Work instructions: From the first line of the data down to the line bearing "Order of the", output every line exactly and include no pictures.

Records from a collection
- - - - - - -

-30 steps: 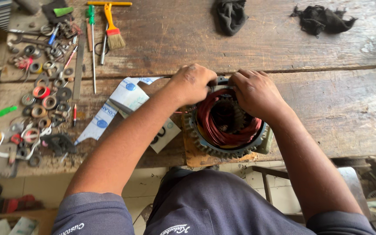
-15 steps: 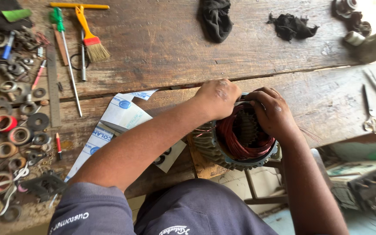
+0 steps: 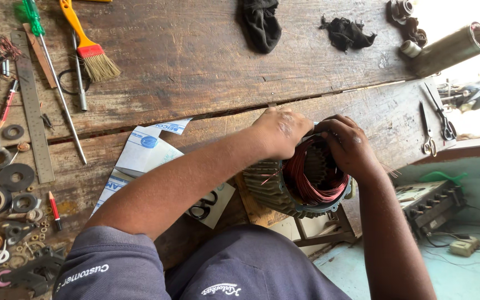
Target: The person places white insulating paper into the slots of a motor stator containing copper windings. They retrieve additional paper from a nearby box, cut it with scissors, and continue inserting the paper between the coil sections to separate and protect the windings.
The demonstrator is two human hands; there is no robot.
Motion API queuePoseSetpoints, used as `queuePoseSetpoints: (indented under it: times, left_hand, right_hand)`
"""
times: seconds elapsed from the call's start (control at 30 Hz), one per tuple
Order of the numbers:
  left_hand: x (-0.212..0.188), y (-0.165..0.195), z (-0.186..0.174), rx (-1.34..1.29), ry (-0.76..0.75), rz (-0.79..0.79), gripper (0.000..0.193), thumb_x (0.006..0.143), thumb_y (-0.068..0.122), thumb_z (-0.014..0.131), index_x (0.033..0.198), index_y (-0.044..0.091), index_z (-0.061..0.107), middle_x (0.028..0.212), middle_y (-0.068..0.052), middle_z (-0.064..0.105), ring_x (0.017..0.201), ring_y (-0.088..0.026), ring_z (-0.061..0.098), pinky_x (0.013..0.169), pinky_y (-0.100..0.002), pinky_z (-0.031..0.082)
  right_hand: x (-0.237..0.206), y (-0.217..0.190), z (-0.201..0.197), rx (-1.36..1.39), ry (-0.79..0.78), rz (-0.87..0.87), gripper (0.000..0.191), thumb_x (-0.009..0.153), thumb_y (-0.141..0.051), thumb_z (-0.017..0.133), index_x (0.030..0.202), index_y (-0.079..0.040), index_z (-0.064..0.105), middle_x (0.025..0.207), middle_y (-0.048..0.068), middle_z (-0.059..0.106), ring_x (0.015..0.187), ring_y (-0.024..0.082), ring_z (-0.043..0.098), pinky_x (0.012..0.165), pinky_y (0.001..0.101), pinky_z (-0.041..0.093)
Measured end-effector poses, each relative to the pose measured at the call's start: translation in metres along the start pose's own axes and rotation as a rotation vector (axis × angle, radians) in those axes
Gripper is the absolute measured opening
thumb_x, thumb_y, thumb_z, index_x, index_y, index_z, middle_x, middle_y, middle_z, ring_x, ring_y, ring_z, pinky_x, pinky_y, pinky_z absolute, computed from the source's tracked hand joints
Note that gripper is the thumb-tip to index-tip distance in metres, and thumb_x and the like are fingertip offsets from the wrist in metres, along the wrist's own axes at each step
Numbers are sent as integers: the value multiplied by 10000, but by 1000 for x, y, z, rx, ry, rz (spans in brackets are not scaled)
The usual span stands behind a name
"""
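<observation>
Motor stator [image 3: 301, 186] with copper windings, resting at the near edge of the wooden workbench [image 3: 195, 55]; left hand [image 3: 279, 130] curled over its far rim; right hand [image 3: 348, 147] with fingers bent together into the bore; scissors [image 3: 437, 122] well to the right.

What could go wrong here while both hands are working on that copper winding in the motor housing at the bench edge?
The motor housing sits partly past the edge of the wooden bench, so a hard push might tip it toward the lap or floor. The left hand and right hand press bare fingers among the copper winding, where stray wire ends could prick skin or the coating could get scraped.
</observation>
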State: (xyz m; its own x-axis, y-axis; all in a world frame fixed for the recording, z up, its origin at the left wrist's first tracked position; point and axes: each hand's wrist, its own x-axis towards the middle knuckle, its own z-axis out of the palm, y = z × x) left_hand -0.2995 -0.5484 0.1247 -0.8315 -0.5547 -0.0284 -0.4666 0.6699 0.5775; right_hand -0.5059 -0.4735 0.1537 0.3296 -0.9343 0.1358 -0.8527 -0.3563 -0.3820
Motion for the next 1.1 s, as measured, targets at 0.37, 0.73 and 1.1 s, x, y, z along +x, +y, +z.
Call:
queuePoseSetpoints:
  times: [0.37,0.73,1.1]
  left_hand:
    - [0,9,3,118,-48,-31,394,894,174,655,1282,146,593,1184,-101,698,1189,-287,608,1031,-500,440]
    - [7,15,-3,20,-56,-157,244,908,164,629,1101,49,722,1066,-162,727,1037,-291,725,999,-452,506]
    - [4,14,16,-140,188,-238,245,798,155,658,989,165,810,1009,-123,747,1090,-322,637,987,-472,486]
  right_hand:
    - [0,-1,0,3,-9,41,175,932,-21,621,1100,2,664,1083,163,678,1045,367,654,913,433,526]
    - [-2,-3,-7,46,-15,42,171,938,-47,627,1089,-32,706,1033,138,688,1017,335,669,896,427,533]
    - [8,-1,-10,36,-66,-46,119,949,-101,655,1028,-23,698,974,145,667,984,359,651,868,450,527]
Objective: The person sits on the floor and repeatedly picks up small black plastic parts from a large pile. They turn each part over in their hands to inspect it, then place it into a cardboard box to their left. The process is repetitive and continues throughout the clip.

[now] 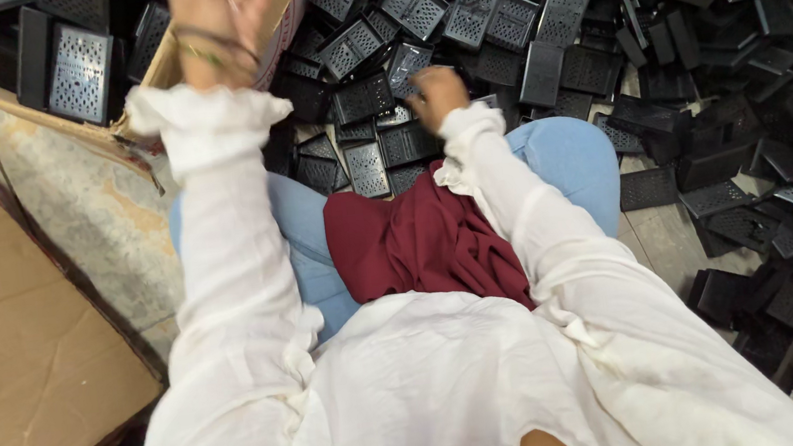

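My right hand [436, 95] reaches forward past my knee, fingers curled on a black perforated plastic plate [405, 59] at the near edge of a big heap of the same plates [491, 10]. My left hand [214, 11] is raised at the top of the view, blurred, over the rim of a cardboard box [158, 73]. Bracelets circle its wrist. Whether it holds anything is unclear. Both arms wear loose white sleeves.
More black plates [80, 70] lie stacked inside the box at upper left. A flat cardboard sheet [8, 341] covers the floor on the left. Loose black plates [778, 206] spread over the floor to the right. My blue-trousered knees and a dark red cloth [419, 240] lie below my hands.
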Action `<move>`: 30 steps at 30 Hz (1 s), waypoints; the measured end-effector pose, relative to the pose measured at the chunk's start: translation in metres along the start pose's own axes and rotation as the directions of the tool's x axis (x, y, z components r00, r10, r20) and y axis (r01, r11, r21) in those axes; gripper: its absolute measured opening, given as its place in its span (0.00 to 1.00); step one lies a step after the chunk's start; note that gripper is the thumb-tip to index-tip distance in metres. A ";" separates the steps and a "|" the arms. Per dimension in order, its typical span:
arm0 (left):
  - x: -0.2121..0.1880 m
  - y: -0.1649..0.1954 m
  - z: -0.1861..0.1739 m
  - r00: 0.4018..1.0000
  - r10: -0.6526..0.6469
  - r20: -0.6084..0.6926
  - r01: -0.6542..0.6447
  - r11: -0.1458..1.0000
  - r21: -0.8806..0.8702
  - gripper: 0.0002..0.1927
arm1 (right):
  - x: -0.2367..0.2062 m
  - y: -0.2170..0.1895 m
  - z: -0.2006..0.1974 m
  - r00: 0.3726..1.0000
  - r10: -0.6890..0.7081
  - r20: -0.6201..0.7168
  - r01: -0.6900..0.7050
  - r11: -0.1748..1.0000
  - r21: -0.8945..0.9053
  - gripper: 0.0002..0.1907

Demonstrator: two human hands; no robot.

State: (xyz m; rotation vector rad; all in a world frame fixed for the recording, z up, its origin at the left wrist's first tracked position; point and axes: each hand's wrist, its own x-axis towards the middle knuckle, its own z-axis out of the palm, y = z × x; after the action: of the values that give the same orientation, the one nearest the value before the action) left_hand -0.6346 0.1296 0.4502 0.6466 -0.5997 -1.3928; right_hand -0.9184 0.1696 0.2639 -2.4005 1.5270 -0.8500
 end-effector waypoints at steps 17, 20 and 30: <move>-0.058 -0.168 -0.051 0.683 -0.597 -0.421 0.711 0.675 0.196 0.33 | -0.025 -0.017 -0.005 0.881 0.411 0.235 -0.219 -0.087 0.972 0.07; -0.062 -0.170 -0.056 0.669 -0.733 -0.118 0.738 0.675 -0.010 0.35 | -0.037 -0.018 -0.015 0.982 0.045 0.182 -0.179 0.513 0.839 0.07; -0.065 -0.128 -0.037 0.805 -0.434 0.405 0.588 0.678 -0.441 0.32 | -0.015 0.076 -0.063 0.887 0.420 0.191 -0.261 0.798 -0.542 0.42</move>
State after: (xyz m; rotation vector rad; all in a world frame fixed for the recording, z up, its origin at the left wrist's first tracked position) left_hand -0.7017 0.1886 0.3314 0.1425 -0.1831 -2.1121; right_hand -1.0164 0.1576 0.2780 -2.2807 2.1570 0.0158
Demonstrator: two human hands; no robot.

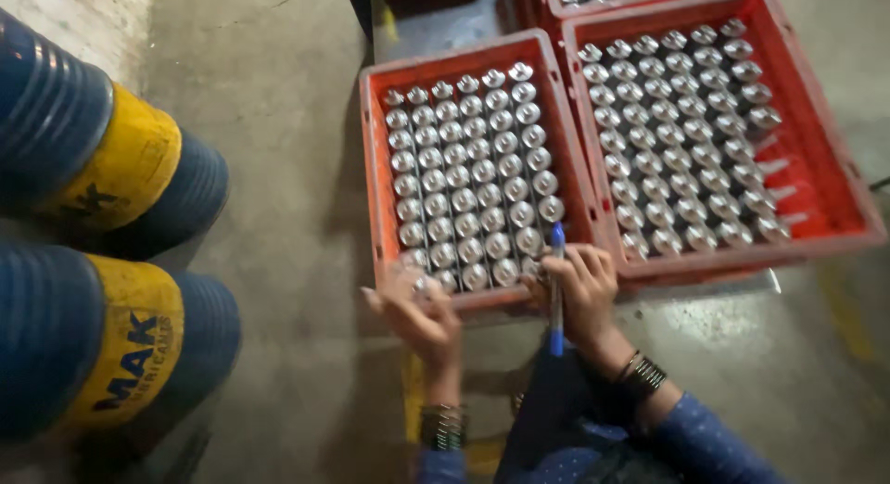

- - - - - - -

Task response:
-30 steps: 
-15 steps: 
+0 steps: 
Target: The person places white insulating paper into the slots of a motor stator containing copper windings. They retrieve additional paper from a nearby box, cut it with scissors, and continue inserting the paper between the coil sections to separate and protect the windings.
The demonstrator is two human hands; there is no robot.
Motion API queuePoseSetpoints, used as `queuePoseSetpoints: (indented under it: times, left_hand, right_hand)`
"""
times: seconds elapsed from the call's start (control at 30 Hz), one per tuple
Order of the numbers:

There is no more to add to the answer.